# Boy or Girl



## lifeway (Oct 27, 2014)

Rough night, long shifts. Next morning at work I drank about 6 cups of coffee to get to functional level. The coffee started to get to me while out on calls with my partner. I hit the restrooms at every hospital. Heading back to base my partner asks, "So is it a boy or girl."


----------



## EMTIsee (Oct 27, 2014)

Is your partner male or female.


----------



## lifeway (Oct 27, 2014)

EMTIsee said:


> Is your partner male or female.



Male who assumes that all females between the ages of 12 and 80 is potentially pregnant.


----------



## EMTIsee (Oct 27, 2014)

That is a highly disrespectful comment. If not border line sexual harassment! I would assume that if he is your regular, run partner. He meant no harm.


----------



## lifeway (Oct 27, 2014)

EMTIsee said:


> That is a highly disrespectful comment. If not border line sexual harassment! I would assume that if he is your regular, run partner. He meant no harm.
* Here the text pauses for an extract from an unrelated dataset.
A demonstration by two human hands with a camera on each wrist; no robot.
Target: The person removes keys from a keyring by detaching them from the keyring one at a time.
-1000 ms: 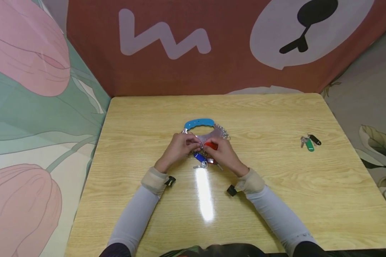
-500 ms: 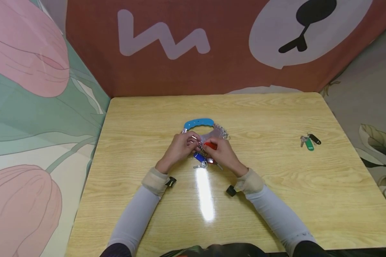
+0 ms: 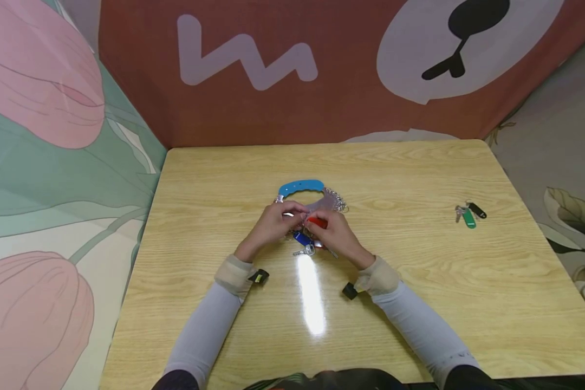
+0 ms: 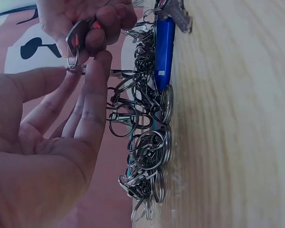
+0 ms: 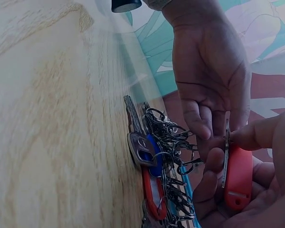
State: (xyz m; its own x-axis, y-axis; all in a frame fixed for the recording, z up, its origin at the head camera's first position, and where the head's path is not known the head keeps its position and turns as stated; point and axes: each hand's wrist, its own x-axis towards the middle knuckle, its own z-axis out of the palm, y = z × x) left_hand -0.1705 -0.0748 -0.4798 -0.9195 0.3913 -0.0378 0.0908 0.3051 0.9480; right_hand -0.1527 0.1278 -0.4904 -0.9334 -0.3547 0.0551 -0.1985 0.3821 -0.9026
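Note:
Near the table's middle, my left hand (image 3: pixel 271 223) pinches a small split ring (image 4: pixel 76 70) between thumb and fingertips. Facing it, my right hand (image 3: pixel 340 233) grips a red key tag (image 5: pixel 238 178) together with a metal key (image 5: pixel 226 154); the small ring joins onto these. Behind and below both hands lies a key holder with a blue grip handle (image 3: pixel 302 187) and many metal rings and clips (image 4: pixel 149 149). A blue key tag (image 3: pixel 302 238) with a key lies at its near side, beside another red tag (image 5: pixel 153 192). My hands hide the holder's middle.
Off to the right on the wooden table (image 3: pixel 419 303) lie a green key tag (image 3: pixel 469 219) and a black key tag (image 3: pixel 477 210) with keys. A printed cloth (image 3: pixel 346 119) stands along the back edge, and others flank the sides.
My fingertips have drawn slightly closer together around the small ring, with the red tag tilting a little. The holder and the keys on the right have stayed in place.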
We're friends and he didn't mean anything by it. It seemed kind of humorous at the time.


----------



## EMTIsee (Oct 27, 2014)

I will agree under the circumstance. It is humorous. Glad i'm not the only one coffee goes threw.  Have you had the enjoyment, of having this problem on a three hour transfer? I hope you never do.


----------



## DesertMedic66 (Oct 27, 2014)

lifeway said:


> Male who assumes that all females between the ages of *8* *and 80* is potentially pregnant.


Fixed it for you


----------



## lifeway (Oct 27, 2014)

EMTIsee said:


> I will agree under the circumstance. It is humorous. Glad i'm not the only one coffee goes threw.  Have you had the enjoyment, of having this problem on a three hour transfer? I hope you never do.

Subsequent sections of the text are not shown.